= What you are asked to do =
Leave the images aside and repeat the whole listing exactly.

= Supplied information =
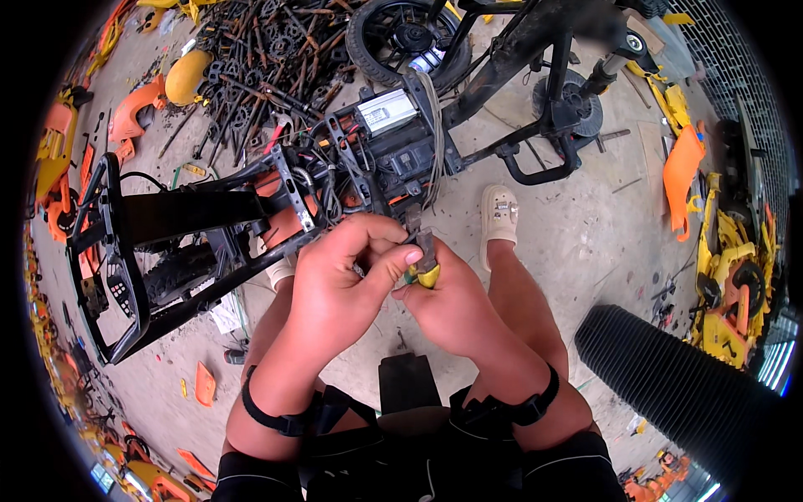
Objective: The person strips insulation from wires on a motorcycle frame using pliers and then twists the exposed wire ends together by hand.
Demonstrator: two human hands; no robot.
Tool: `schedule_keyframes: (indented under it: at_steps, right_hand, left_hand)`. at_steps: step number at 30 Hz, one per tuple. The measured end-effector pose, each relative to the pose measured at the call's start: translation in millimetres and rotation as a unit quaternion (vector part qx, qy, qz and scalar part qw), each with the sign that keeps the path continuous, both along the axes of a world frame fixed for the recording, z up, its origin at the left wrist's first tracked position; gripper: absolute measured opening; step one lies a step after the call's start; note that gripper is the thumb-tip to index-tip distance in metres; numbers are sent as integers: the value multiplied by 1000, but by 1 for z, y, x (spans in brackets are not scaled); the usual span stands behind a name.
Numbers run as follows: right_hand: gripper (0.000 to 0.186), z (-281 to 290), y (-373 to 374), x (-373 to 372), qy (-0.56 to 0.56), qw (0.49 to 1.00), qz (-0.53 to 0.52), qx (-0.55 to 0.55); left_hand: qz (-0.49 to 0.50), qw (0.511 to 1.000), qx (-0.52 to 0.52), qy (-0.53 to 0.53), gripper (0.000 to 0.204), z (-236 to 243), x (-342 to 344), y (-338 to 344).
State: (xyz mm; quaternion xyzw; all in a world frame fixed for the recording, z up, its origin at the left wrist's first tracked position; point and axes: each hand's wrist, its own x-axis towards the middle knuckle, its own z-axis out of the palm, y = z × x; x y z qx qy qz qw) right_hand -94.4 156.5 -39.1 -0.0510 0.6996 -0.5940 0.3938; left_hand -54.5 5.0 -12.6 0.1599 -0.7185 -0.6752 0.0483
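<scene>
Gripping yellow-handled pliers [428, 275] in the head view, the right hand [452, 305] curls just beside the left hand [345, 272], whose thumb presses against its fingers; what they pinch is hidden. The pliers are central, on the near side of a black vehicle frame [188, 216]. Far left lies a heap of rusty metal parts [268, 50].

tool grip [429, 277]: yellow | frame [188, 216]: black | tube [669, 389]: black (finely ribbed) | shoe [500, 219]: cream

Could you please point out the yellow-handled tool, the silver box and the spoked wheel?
Yellow-handled tool [429, 275], head view: yellow grip.
Silver box [391, 110], head view: top face.
Spoked wheel [412, 35], head view: hub.
</scene>
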Motion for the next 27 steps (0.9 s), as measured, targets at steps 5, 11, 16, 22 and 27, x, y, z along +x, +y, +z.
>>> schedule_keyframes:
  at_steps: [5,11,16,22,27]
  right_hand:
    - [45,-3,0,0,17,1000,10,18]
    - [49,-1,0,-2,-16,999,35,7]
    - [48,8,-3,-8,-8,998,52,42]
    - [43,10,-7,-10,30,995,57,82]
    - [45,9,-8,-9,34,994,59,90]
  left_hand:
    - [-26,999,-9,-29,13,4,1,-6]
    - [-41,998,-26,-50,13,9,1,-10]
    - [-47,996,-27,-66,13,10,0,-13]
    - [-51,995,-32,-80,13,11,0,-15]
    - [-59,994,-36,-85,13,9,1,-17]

= Task solution =
Objective: The person strips insulation from wires on a motorcycle frame using pliers and then twists the exposed wire ends together by hand.
Demonstrator: two human hands; no robot.
Tool: `schedule_keyframes: (indented under it: at_steps, right_hand, left_hand)`. at_steps: step number at 30 Hz, one per tuple. The measured end-effector pose, each relative to the pose measured at the call's start: translation in millimetres and rotation as a unit quaternion (vector part qx, qy, qz and scalar part qw), each with the sign that keeps the path continuous, both along the axes of a world frame fixed for the recording, z up, its origin at the left wrist's first tracked position; gripper: absolute measured opening; step one lies a step after the call's start; note that gripper is the thumb-tip to index-tip distance in metres; numbers are sent as integers: the value multiplied by 1000, but by 1 for z, y, x (spans in brackets are not scaled); the usual span stands behind a name.
Numbers run as follows: right_hand: gripper (0.000 to 0.186), z (-281 to 290), y (-373 to 374), x (-373 to 372), qy (-0.56 to 0.56), qw (0.49 to 1.00), qz (-0.53 to 0.52), qx (-0.55 to 0.55); left_hand: qz (-0.49 to 0.50), qw (0.511 to 1.000), qx (-0.52 to 0.52), qy (-0.53 to 0.53), gripper (0.000 to 0.204), z (-236 to 243), x (-342 to 344), y (-338 to 344).
State: (xyz mm; quaternion xyzw; all in a world frame fixed for the recording, z up, its origin at the left wrist's first tracked position; point and axes: each hand's wrist, its own x-axis towards the middle knuckle, its own z-axis out of the palm, y = z × x; x y z qx qy qz qw) right_hand -94.4 156.5 -39.1 -0.0510 0.6996 -0.5940 0.3938; left_hand -54.5 5.0 -12.6 0.1599 -0.7185 -0.6752 0.0483
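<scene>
Gripping yellow-handled pliers [428, 275] in the head view, the right hand [452, 305] curls just beside the left hand [345, 272], whose thumb presses against its fingers; what they pinch is hidden. The pliers are central, on the near side of a black vehicle frame [188, 216]. Far left lies a heap of rusty metal parts [268, 50].

tool grip [429, 277]: yellow | frame [188, 216]: black | tube [669, 389]: black (finely ribbed) | shoe [500, 219]: cream

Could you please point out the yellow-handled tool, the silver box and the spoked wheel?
Yellow-handled tool [429, 275], head view: yellow grip.
Silver box [391, 110], head view: top face.
Spoked wheel [412, 35], head view: hub.
</scene>
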Motion for the next 27 steps (0.9 s), as measured, targets at steps 5, 11, 16, 22 and 27, x, y, z along +x, +y, +z.
>>> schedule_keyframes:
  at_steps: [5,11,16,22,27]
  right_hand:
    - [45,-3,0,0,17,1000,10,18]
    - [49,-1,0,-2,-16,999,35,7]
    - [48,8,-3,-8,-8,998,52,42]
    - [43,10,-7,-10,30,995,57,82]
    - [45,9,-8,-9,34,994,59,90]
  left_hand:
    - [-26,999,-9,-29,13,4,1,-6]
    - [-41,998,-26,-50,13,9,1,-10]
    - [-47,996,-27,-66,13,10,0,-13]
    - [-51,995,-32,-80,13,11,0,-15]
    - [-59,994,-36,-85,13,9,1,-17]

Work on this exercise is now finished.